Operator precedence is with you, but the line width limit is not.  Use 
parentheses to improve readability.

> @@ -1292,6 +1322,39 @@ static void vmx_load_host_state(struct v
>   	preempt_enable();
>   }
>
> +int load_vmcs_host_state(struct shadow_vmcs *src)
> +{
> +	vmcs_write16(HOST_ES_SELECTOR, src->host_es_selector);
> +	vmcs_write16(HOST_CS_SELECTOR, src->host_cs_selector);
> +	vmcs_write16(HOST_SS_SELECTOR, src->host_ss_selector);
> +	vmcs_write16(HOST_DS_SELECTOR, src->host_ds_selector);
> +	vmcs_write16(HOST_FS_SELECTOR, src->host_fs_selector);
> +	vmcs_write16(HOST_GS_SELECTOR, src->host_gs_selector);
> +	vmcs_write16(HOST_TR_SELECTOR, src->host_tr_selector);
>    

Why do we need to go through a shadow_vmcs for host fields?  Instead of 
cloning a vmcs, you can call a common init routing to initialize the 
host fields.

> +
> +	vmcs_write64(TSC_OFFSET, src->tsc_offset);
>    

Don't you need to adjust for our TSC_OFFSET?

> +/* prepare_vmcs_02 is called in when the L1 guest hypervisor runs its nested
> + * L2 guest. L1 has a vmcs for L2 (vmcs12), and this function "merges" it
> + * with L0's wishes for its guest (vmsc01), so we can run the L2 guest in a
> + * way that will both be appropriate to L1's requests, and our needs.
> + */
> +int prepare_vmcs_02(struct kvm_vcpu *vcpu,
> +	struct shadow_vmcs *vmcs12, struct shadow_vmcs *vmcs01)
> +{
> +	u32 exec_control;
> +
> +	load_vmcs_common(vmcs12);
> +
> +	vmcs_write64(VMCS_LINK_POINTER, vmcs12->vmcs_link_pointer);
>    

Not sure about this.  We don't use the vmcs link pointer, it's better to 
keep it at its default of -1ull.

> +	vmcs_write64(IO_BITMAP_A, vmcs01->io_bitmap_a);
> +	vmcs_write64(IO_BITMAP_B, vmcs01->io_bitmap_b);
>    

I guess merging the io bitmaps doesn't make much sense, at least at this 
stage.

> +	if (cpu_has_vmx_msr_bitmap())
> +		vmcs_write64(MSR_BITMAP, vmcs01->msr_bitmap);
>    

However, merging the msr bitmaps is critical.  Perhaps you do it in a 
later patch.

> +
> +	if (vmcs12->vm_entry_msr_load_count>  0 ||
> +			vmcs12->vm_exit_msr_load_count>  0 ||
> +			vmcs12->vm_exit_msr_store_count>  0) {
> +		printk(KERN_WARNING
> +			"%s: VMCS MSR_{LOAD,STORE} unsupported\n", __func__);
>    

Unfortunate, since kvm has started to use this feature.

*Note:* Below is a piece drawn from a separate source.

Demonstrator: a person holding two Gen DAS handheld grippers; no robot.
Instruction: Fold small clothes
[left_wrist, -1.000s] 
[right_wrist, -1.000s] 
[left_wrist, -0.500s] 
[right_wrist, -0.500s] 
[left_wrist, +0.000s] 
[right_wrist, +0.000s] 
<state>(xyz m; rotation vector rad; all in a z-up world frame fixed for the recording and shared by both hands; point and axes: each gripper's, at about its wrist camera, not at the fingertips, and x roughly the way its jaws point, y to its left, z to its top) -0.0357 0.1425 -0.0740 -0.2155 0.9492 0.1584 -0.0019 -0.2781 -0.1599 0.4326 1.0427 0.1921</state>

For all unsupported mandatory features, we need reporting that is always 
enabled (i.e. no dprintk()), but to avoid flooding dmesg, use 
printk_ratelimit() or report just once.  Also, it's better to kill the 
guest (KVM_REQ_TRIPLE_FAULT, or a VM instruction error) than to let it 
continue incorrectly.

> +	}
> +
> +	if (nested_cpu_has_vmx_tpr_shadow(vcpu)) {
> +		struct page *page =
> +			nested_get_page(vcpu, vmcs12->virtual_apic_page_addr);
> +		if (!page)
> +			return 1;
>    

?

> +		vmcs_write64(VIRTUAL_APIC_PAGE_ADDR, page_to_phys(page));
> +		kvm_release_page_clean(page);
>    

Hm.  The host can move this page around.  If it happens not to be mapped 
into the guest, we won't get any notification.  So we need to keep a 
reference to this page, or else force an exit from the mmu notifier 
callbacks if it is removed by the host.

> +	}
> +
> +	if (nested_vm_need_virtualize_apic_accesses(vcpu)) {
> +		struct page *page =
> +			nested_get_page(vcpu, vmcs12->apic_access_addr);
> +		if (!page)
> +			return 1;
> +		vmcs_write64(APIC_ACCESS_ADDR, page_to_phys(page));
> +		kvm_release_page_clean(page);
> +	}
>    

Ditto.

> +
> +	vmcs_write32(PIN_BASED_VM_EXEC_CONTROL,
> +		     (vmcs01->pin_based_vm_exec_control |
> +		      vmcs12->pin_based_vm_exec_control));
>    

We don't really want the guest's pin-based controls to influence our own 
(it doesn't really matter since ours are always set).  Rather, they 
should influence the interface between the local APIC and the guest.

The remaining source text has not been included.